A mesmice nunca me trouxe nenhuma novidade.
Venho caminhando mundo afora desde quando nem me lembro. Venho desmembrando insetos, acontecimentos, amizades, corações partidos, e... nada muda. Insetos manetas não voltam para suas casas, acontecimentos nunca são desfeitos, amizades vão e voltam, ou nunca vão, ou nunca voltam e o coração partido é pouco mais que um vaso frágil. Você pode colar as partes, mas as marcas permanecem.
Venho disseminando a discórdia e o amor, venho exacerbando sentimentos e expressões, venho, venho, venho... e ainda permaneço inerte dentro de mim. Descobri depois de algum tempo, que eventualmente fugimos de tudo. Eventualmente logramos momentos inconsequentes que nos separam das pessoas regulares, mas todas as pessoas são regulares e medíocres. Tenho desenvolvido milhares de teorias ao longo dos anos, mas quanto mais eu cavo, mais próximo da superfície eu me encontro. Quer seja de onde comecei, ou para onde estou indo. Parece que os caminhos zombam de quem caminha.
Cabe a quem, então, o dissabor do viver o sonho, quando trata-se de um pesadelo permanente? Quem paga as contas de viver honestamente, quando o desonesto é vangloriado pelo desprezo ao que o mundo enquanto mecanismo de controle proporciona? Qual é o valor do dinheiro, então, senão a mensuração brutal do valor de tudo? O presente deve significar o que ele é, ou o que ele vale? E nós? Devemos significar o que somos, ou o que valemos? Quanto valemos? Quem é que cuida da precificação de caráter? De amabilidade? De ignorância? Quanto você vale no mercado?
Quem ousa, então, viver em permanente estagnação? Por que a mudança afeta tanto a quem mudou, e a quem notou a mudança no outro? Por que as surpresas são mais assustadoras do que excitantes? Quanto o mercado cobra pelas novas descobertas, novas experiências, novas técnicas, novas inspirações? Por que de repente todo mundo tem uma opinião sobre uma crise em Tão Tão Distante Land, mas não emite uma opinião sincera a um ser vivo próximo?

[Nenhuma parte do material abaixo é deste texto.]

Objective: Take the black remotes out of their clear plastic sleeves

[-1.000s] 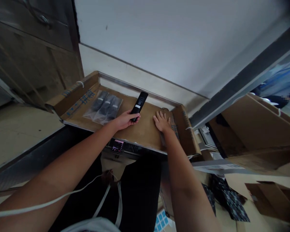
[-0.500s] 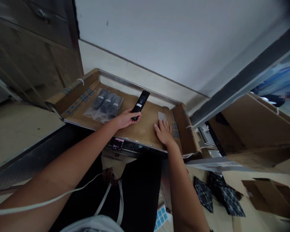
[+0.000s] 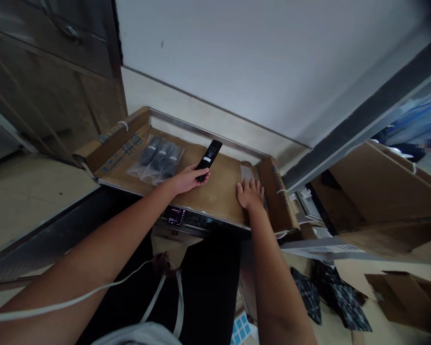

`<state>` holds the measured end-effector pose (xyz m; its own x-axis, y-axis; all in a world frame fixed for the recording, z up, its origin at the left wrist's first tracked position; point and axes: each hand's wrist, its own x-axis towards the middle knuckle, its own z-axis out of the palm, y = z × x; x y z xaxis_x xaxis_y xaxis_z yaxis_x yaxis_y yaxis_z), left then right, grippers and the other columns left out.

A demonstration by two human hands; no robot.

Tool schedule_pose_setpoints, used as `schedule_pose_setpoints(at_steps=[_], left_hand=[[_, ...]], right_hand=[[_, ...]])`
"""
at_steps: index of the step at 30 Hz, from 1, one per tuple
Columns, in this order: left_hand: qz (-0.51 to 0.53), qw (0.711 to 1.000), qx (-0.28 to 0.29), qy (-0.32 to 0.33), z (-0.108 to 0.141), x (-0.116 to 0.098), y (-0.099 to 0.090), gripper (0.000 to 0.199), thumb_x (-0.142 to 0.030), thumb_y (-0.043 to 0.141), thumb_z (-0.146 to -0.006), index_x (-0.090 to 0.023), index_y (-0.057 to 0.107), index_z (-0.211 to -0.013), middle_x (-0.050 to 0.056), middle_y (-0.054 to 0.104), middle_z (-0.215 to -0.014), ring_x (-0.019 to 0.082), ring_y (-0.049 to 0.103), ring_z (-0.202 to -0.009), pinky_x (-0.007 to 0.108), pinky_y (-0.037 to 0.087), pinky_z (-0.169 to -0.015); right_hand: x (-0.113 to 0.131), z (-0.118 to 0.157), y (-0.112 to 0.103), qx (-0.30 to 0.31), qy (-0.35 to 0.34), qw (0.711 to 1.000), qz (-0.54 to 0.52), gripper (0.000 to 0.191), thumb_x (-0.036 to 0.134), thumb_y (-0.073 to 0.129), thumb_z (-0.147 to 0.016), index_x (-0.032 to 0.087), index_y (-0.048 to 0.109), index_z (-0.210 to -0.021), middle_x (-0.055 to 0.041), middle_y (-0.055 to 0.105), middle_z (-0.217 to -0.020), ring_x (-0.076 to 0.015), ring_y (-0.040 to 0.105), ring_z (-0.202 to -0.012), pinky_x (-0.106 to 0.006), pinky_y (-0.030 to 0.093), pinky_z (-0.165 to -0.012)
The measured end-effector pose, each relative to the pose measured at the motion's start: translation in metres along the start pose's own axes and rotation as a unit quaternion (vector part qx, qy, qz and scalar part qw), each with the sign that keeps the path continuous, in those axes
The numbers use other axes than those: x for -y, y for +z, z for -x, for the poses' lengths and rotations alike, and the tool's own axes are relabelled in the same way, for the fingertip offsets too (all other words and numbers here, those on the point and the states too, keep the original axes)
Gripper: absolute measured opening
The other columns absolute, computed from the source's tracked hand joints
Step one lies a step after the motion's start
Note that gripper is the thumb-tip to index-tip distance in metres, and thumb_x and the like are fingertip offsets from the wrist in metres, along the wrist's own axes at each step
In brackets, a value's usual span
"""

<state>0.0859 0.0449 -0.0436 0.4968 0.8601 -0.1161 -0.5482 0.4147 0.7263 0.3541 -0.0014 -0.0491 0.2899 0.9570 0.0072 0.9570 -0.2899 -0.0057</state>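
Observation:
My left hand [image 3: 191,179] is closed around the lower end of a black remote control [image 3: 209,158], which carries a small white label and is held tilted over the cardboard-lined tray [image 3: 215,196]. On the right side of that tray my right hand [image 3: 250,193] lies flat with its fingers spread. Its fingertips rest at a pale translucent sheet or bag [image 3: 245,172], partly hidden under them. To the left of my left hand, a clear plastic bag [image 3: 154,173] holds three dark, long items with white labels, similar to the remote control.
Cardboard sides [image 3: 278,194] border the tray. Below its front edge a lit phone screen [image 3: 175,216] shows. A white cable [image 3: 72,301] crosses my left forearm. On the right stand a large cardboard box [image 3: 384,191], dark patterned bags [image 3: 348,302] and a smaller open box [image 3: 404,294].
My right hand has slid a little to the right with its fingers spread wider. My left hand keeps hold of the remote control. The view has shifted slightly.

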Motion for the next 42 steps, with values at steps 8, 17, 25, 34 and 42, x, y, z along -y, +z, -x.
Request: schedule_pose_setpoints(at_steps=[8,17,25,34,42], left_hand=[[0.007,1.000,0.006,-0.004,-0.003,0.002,-0.004,0.011,-0.009,0.072,-0.084,-0.012,0.064,-0.092,0.006,0.067,-0.085,0.011,0.063,-0.076,0.023,0.051,-0.070],[0.004,1.000,0.002,-0.005,-0.002,0.002,-0.002,0.012,-0.010,0.073,-0.084,-0.012,0.064,-0.091,0.005,0.066,-0.084,0.011,0.063,-0.075,0.023,0.051,-0.070],[0.008,1.000,0.005,-0.005,-0.002,0.001,-0.002,0.010,-0.011,0.071,-0.086,-0.012,0.064,-0.093,0.005,0.067,-0.084,0.011,0.063,-0.073,0.023,0.051,-0.070],[-0.208,0.975,0.042,0.061,-0.005,0.016,-0.001,0.036,-0.042,0.061,-0.096,-0.010,0.068,-0.083,0.005,0.067,-0.070,0.013,0.061,-0.061,0.024,0.048,-0.061],[-0.234,0.969,0.001,0.083,0.002,0.015,0.008,0.017,-0.021,0.057,-0.094,-0.012,0.069,-0.086,0.002,0.061,-0.068,0.011,0.058,-0.056,0.024,0.046,-0.055]], right_hand=[[-0.003,-0.007,0.004,-0.034,-0.009,0.999,0.011,0.066,0.049,0.022,-0.103,0.012,0.038,-0.154,-0.0209,0.029,-0.163,-0.0370,0.023,-0.152,-0.056,0.017,-0.121],[-0.002,-0.009,0.006,-0.062,0.016,0.998,-0.005,0.062,0.039,0.025,-0.101,0.005,0.043,-0.149,-0.0254,0.030,-0.161,-0.0390,0.024,-0.151,-0.056,0.020,-0.120],[0.034,0.010,-0.010,-0.196,-0.044,0.975,-0.096,0.051,0.023,0.030,-0.097,0.007,0.052,-0.140,-0.0227,0.043,-0.154,-0.0375,0.028,-0.149,-0.058,0.020,-0.120],[0.134,0.012,0.011,-0.009,-0.030,0.637,-0.770,0.039,0.055,0.065,-0.081,0.022,0.058,-0.101,-0.0004,0.070,-0.085,-0.0166,0.066,-0.070,-0.028,0.057,-0.063],[0.075,-0.015,0.001,-0.113,0.079,0.795,-0.591,0.037,0.046,0.062,-0.082,0.020,0.054,-0.107,-0.0047,0.069,-0.086,-0.0226,0.068,-0.077,-0.038,0.057,-0.075]])
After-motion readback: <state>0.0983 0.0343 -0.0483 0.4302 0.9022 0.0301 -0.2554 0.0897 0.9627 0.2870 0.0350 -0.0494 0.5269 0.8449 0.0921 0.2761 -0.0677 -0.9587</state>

Algum dia (e isso vai demorar), nós vamos rir de (quase) tudo isso. Um dia, vou olhar para o passado com desdém, observar as barreiras que atravessei. Um dia, os escombros que usei de escada terão o formato do meu pé. Minhas pegadas contarão minha história, minha trajetória. Quando eu penso no futuro, quase sempre me encontro vivenciando uma realidade que não é minha. Eu fecho os olhos, e sinto uma brisa que me acalma, e me promete que é verdadeira. Eu ouço risinhos tolos, vejo olhares perdidos buscando o máximo do horizonte. Eu conto epopéias em forma de conversas, eu cresço e inspiro admiração dos outros.

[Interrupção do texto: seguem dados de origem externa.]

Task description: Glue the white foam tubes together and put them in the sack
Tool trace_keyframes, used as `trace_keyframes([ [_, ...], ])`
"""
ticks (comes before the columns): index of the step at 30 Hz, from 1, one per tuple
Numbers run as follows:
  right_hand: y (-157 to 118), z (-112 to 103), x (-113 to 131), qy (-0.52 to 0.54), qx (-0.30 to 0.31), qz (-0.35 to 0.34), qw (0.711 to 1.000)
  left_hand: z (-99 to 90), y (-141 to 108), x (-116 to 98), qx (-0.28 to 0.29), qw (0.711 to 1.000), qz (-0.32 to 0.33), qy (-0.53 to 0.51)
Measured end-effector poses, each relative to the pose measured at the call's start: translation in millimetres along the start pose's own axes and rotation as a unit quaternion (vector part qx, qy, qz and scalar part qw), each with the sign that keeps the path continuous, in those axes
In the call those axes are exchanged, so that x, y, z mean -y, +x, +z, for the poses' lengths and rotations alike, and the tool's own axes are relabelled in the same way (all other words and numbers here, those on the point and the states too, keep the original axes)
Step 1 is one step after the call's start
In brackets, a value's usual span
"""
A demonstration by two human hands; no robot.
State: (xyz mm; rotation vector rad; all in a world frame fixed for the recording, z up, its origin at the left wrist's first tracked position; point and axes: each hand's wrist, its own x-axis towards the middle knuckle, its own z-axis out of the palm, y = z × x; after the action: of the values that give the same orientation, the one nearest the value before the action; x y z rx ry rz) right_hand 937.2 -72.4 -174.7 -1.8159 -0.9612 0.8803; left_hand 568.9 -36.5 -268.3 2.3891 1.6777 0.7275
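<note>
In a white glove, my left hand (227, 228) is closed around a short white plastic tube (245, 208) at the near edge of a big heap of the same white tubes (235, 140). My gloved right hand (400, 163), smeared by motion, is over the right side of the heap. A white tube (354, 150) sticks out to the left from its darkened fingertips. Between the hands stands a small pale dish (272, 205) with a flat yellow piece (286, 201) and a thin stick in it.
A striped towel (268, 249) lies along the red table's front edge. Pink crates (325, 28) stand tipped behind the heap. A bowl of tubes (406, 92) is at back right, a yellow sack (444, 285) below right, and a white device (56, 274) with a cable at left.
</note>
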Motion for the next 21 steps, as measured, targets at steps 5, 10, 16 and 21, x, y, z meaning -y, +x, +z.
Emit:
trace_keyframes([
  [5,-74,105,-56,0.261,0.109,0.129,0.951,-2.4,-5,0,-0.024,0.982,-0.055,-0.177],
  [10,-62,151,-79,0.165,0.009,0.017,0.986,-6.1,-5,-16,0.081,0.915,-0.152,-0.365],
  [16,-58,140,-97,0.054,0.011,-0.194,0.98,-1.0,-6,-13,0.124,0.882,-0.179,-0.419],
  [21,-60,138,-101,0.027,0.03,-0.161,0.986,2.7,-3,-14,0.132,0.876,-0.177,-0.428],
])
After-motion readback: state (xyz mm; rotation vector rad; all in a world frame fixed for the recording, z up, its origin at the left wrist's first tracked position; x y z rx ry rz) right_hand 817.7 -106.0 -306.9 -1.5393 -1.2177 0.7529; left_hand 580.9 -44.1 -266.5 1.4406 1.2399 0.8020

Eu salvei o mundo, porque eu salvei a mim mesmo. Meu mundo sou eu, é meu e não está a venda. Eu faço dele circo quando sorrio, brisa quando esquenta, tempestade quando temo, fusões nucleares quando me enervo, hollywood quando amo. Quase nunca interfere no andamento instável do mundo dos outros, mas isso não importa: houvessem me perguntado antes, eu teria pedido mais uma porção do que eu sou, sem mudar nada.
Feliz natal, e um próspero ano novo!